The refactoring from multiple global tuning variables to parameterized function calls is a cleaner approach. The remaining fetch_max_files global with default 12000 aligns with the documented CLI default.

src/report.c (1)

217-225: LGTM: Clean early-exit for filtered components.

The filtered component output with minimal JSON (status and rank only) is appropriate for rank-filtered items. The JSON structure is correctly handled.

src/help.c (1)

54-61: LGTM: Comprehensive CLI documentation added.

The new long-form options are well-documented with clear descriptions and default values. The defaults reference constants (SCAN_MAX_COMPONENTS_DEFAULT, COMPONENT_DEFAULT_RANK + 1) which ensures consistency with actual behavior.

src/url.c (2)

54-55: LGTM: Global rank threshold with sensible default.

Using COMPONENT_DEFAULT_RANK + 1 as the default means components at or below the default rank pass through, which is appropriate default behavior.


86-88: LGTM: Safe basename usage with temporary copy.

Creating a temporary copy before calling basename() is correct since basename() may modify its argument. The memory is properly freed after use.

src/snippets.c (2)

106-138: LGTM - Tolerance adjustment refactored to use configuration.

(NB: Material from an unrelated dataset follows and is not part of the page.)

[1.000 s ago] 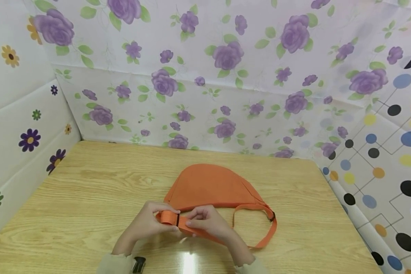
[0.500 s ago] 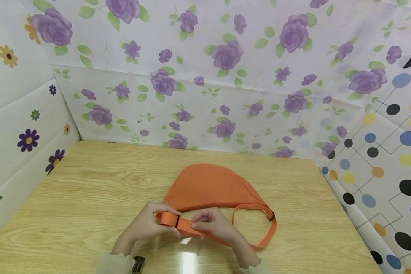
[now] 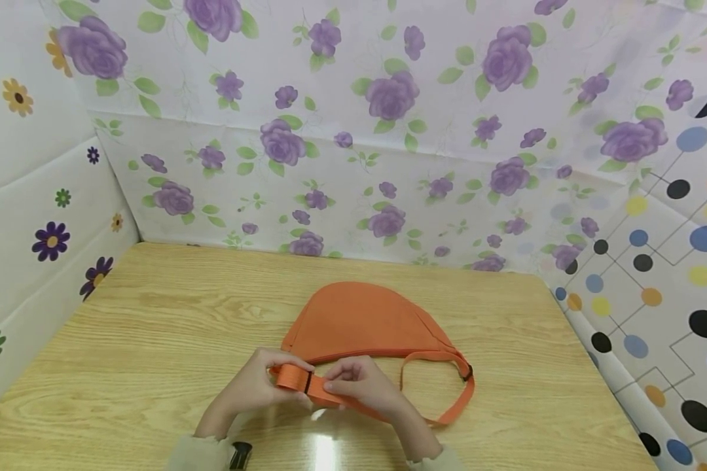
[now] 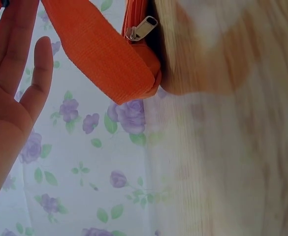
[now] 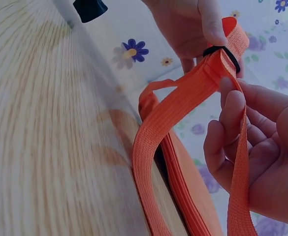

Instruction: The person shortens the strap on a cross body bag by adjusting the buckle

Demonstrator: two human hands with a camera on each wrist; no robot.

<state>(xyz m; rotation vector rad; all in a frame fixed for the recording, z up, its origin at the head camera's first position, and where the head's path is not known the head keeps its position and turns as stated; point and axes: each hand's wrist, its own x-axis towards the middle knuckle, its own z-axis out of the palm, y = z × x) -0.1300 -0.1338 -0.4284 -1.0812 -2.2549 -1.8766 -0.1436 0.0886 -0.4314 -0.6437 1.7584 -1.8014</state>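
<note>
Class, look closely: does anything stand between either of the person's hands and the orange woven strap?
Nothing visible does: the left hand holds the orange woven strap at its slim black slider buckle, and the right hand pinches it nearby. The orange, half-moon fabric bag lies beyond the hands, not in between.

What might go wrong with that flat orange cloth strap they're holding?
The flat orange woven strap might twist or jam, because it runs through a narrow black slider. It could slip, since the right hand seems to pinch it by the fingertips. A hard pull might drag the orange half-moon fabric bag, which neither hand holds.
</note>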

The adjust_tolerance function now properly initializes from SNIPPETS_DEFAULT_* macros and stores computed values in the scan structure (scan->snippet_min_hits, scan->snippet_min_lines, scan->snippet_range_tolerance). This enables the new CLI-driven configuration while maintaining backward compatibility with auto-adjustment.


332-334: LGTM - Conditional tolerance adjustment.

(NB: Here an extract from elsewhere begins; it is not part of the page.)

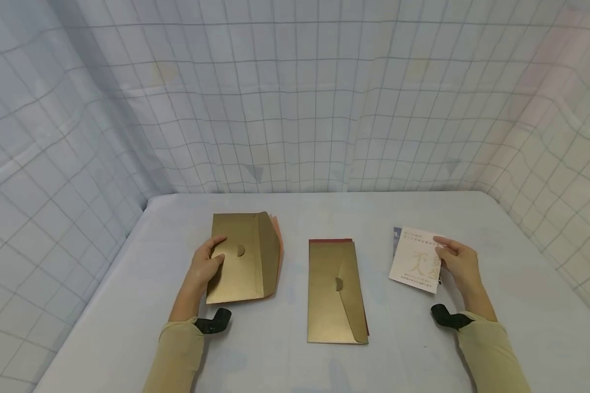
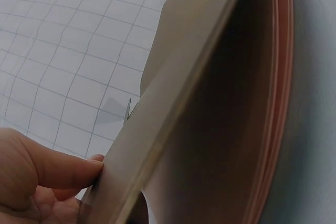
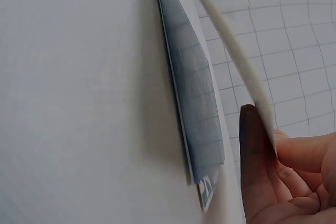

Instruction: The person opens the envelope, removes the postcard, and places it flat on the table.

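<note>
My left hand point(image 1: 204, 267) pinches the left edge of a gold envelope point(image 1: 233, 281) with a half-round notch and a raised flap on its right. Orange paper edges point(image 1: 279, 228) stick out behind that flap; in the left wrist view the gold envelope point(image 2: 173, 72) stands tilted, apart from the orange edges point(image 2: 283, 77) at its lower side. With thumb and fingers, my right hand point(image 1: 461, 267) pinches the right side of a cream card point(image 1: 413, 265) printed with gold characters. A blue card point(image 1: 396, 234) shows partly behind it; the right wrist view shows a gap between the cream card point(image 3: 236, 51) and the blue card point(image 3: 191, 87).
Between the hands, another gold envelope point(image 1: 326, 305) lies flat on the white table point(image 1: 285, 365), with a dark red edge point(image 1: 329, 240) showing beneath it. White grid-patterned curtains point(image 1: 305, 109) enclose the table at the back and sides. Each wrist wears a black mount point(image 1: 213, 322).
</note>
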Available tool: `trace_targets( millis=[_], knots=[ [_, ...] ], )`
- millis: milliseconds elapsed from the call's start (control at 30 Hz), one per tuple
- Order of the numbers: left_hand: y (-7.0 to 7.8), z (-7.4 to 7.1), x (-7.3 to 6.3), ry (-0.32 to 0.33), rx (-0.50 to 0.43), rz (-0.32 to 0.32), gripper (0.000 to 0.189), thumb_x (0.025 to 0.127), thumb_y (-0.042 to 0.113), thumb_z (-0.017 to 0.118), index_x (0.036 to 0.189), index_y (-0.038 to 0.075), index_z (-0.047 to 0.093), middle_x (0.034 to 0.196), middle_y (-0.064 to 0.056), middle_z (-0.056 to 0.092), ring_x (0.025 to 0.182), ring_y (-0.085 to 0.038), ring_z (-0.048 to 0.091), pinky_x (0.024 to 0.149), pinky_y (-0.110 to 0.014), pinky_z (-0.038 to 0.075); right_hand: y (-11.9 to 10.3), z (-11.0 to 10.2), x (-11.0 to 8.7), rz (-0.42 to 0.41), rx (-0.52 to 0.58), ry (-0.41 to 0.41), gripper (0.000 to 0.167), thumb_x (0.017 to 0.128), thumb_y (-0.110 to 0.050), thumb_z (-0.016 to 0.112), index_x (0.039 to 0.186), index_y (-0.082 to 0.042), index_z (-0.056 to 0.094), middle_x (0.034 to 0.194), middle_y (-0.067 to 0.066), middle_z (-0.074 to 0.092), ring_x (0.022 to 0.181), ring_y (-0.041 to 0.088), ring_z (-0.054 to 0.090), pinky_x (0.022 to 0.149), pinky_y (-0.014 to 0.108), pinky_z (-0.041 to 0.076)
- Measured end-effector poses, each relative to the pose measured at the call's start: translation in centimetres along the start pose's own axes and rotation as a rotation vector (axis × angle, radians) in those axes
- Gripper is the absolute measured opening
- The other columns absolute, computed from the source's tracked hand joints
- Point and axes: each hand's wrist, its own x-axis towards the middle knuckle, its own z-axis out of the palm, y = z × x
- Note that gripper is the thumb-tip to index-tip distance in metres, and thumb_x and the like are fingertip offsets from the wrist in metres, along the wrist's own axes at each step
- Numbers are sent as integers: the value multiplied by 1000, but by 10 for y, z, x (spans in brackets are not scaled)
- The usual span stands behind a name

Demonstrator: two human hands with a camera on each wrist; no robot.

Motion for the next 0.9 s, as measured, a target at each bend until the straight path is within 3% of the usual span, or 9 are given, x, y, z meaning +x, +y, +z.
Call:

The tolerance adjustment is now gated by scan->snippet_adjust_tolerance, allowing CLI users to override the automatic adjustment when they provide explicit values via --min-snippet-hits, --min-snippet-lines, or --range-tolerance.

src/scan.c (1)

461-467: LGTM - Component ranking threshold logic.

Clear three-way handling:

  • Negative: disables ranking
  • Zero: accepts all (default + 1)
  • Positive: uses explicit threshold

This provides good flexibility for CLI users to control component filtering.

src/match.c (4)

259-267: LGTM - Component age initialization with purl MD5.

The MD5 usage here is appropriate as a database lookup key (not for security purposes). The lazy initialization pattern avoids computing the hash until needed.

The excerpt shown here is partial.